First of all, knowledge is power. I share these statistics not to impart fear but to raise awareness.
If you’re pregnant or breastfeeding and you feel a breast mass, promptly get it checked out! No matter the results, there are options. Undergo evaluation by your OB/GYN or primary care provider who can perform a physical exam and help you get the appropriate workup. Breast imaging is indeed possible and safe during pregnancy.
Breast ultrasounds pose no risk to the fetus or the breastfeeding infant and are a very good initial study. Mammograms have been deemed safe in pregnancy because the pregnant belly can be shielded with a lead apron during the exam and the total dose of radiation exposure is significantly lower than the threshold deemed harmful to the baby.
It is important to note that the pregnancy-related changes of the breast tissue may decrease the sensitivity of these studies and thus can be difficult to interpret. Breast MRI, however, cannot be obtained during pregnancy because the contrast used for the exam could be harmful to the developing baby. It can, however, be performed in a postpartum woman who is breastfeeding. We just ask that you pump immediately prior to the exam to optimize the ability to interpret the study.

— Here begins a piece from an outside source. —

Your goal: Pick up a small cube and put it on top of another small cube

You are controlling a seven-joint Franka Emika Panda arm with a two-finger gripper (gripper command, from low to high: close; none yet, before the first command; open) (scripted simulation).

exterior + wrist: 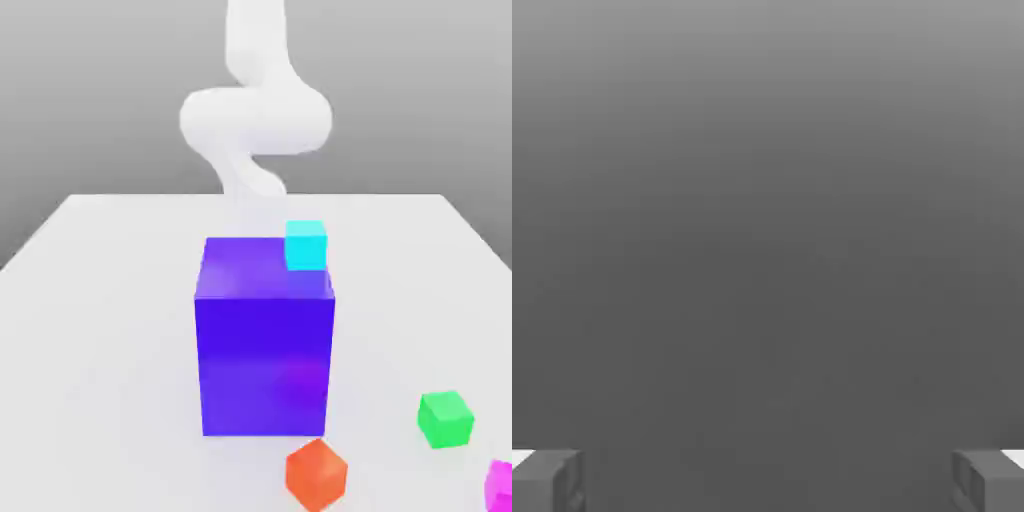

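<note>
Nearest in the exterior view, my pink cube [501, 486] sits on the white table [100, 300] at about four o'clock from the middle, cut off by the edge, untouched and resting flat. Just beside it toward seven o'clock of the scene lies an orange cube [316, 474], turned corner-on, and a green cube [445, 418] stands near both, a little farther back toward the exterior view's right. None of the three touch. Behind the orange cube rises the big blue block [265, 345], upright at the centre of the table. At its far top corner, around one o'clock, I see a small cyan cube [306, 244]; whether it rests on the block or behind it I cannot tell. Farthest back my white arm [255, 115] curls above the table. My gripper [768, 480] is released, fingers [547, 480] spread wide with nothing between them.
</note>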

If a cancer is diagnosed during pregnancy, there are treatment options. Patients can undergo surgery and anesthesia safely at any trimester. Even many chemotherapy regimens used in the treatment of breast cancer can be given during the second and third trimester. Treatments like radiation therapy are not recommended until after delivery.
So, if you’re thinking of starting a family or newly pregnant, make sure you have a thorough discussion with your OB/GYN about any family history of breast cancers, especially those diagnosed in young family members. If you’re due for your breast exam or breast imaging (like your screening mammogram), I’d advise getting it done before you start trying to conceive.
Kjirsten Carlson, M.D., is a breast surgical oncologist at Cedars-Sinai practicing in Marina del Rey, Tarzana and Santa Monica.